◆ EXERCISE BRIEF: Transcribe every line below exactly; no image goes into the output.

◆ DATA PROVIDED:

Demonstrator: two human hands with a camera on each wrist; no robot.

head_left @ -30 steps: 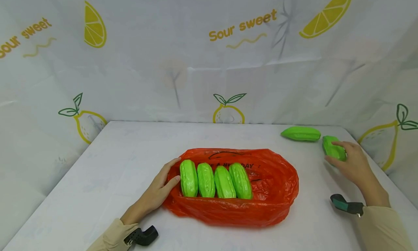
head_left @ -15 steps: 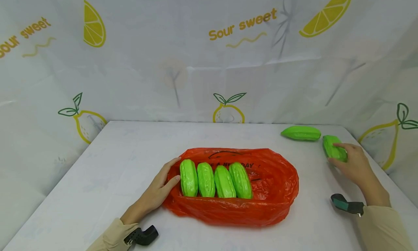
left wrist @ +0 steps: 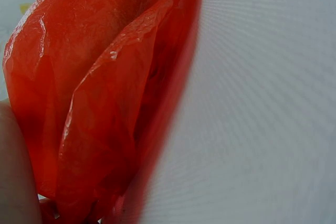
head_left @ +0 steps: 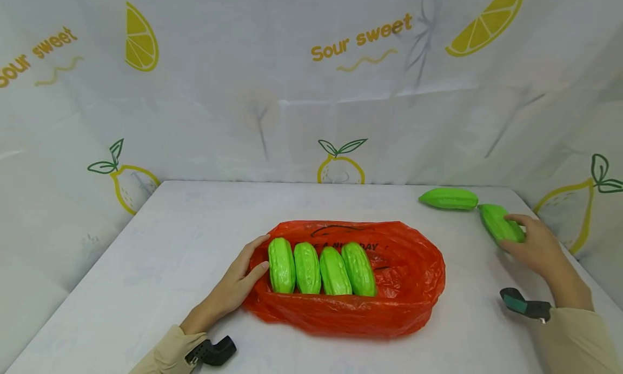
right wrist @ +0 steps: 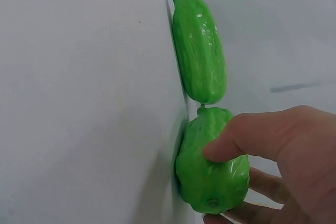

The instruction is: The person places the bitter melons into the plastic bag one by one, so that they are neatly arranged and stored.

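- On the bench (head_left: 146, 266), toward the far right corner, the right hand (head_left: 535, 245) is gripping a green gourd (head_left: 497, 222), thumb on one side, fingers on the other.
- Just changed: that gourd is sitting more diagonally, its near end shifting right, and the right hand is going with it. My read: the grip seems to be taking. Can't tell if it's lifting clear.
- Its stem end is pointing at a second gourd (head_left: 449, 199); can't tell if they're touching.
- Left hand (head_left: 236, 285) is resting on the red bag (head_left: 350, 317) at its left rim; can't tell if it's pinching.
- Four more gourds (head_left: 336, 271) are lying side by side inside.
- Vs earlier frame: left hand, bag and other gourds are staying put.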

◆ RESULT FOR THIS EXERCISE:
Demonstrator: two human hands with a camera on each wrist; no robot.

head_left @ -30 steps: 
head_left @ -15 steps: 
left wrist @ +0 steps: 
head_left @ +0 steps: 
right wrist @ +0 steps: 

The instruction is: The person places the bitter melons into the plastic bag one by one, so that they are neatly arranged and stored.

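- On the bench (head_left: 146, 266), toward the far right corner, the right hand (head_left: 535, 245) is gripping a green gourd (head_left: 497, 222), thumb on one side, fingers on the other.
- Just changed: that gourd is sitting more diagonally, its near end shifting right, and the right hand is going with it. My read: the grip seems to be taking. Can't tell if it's lifting clear.
- Its stem end is pointing at a second gourd (head_left: 449, 199); can't tell if they're touching.
- Left hand (head_left: 236, 285) is resting on the red bag (head_left: 350, 317) at its left rim; can't tell if it's pinching.
- Four more gourds (head_left: 336, 271) are lying side by side inside.
- Vs earlier frame: left hand, bag and other gourds are staying put.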

This exercise is complete.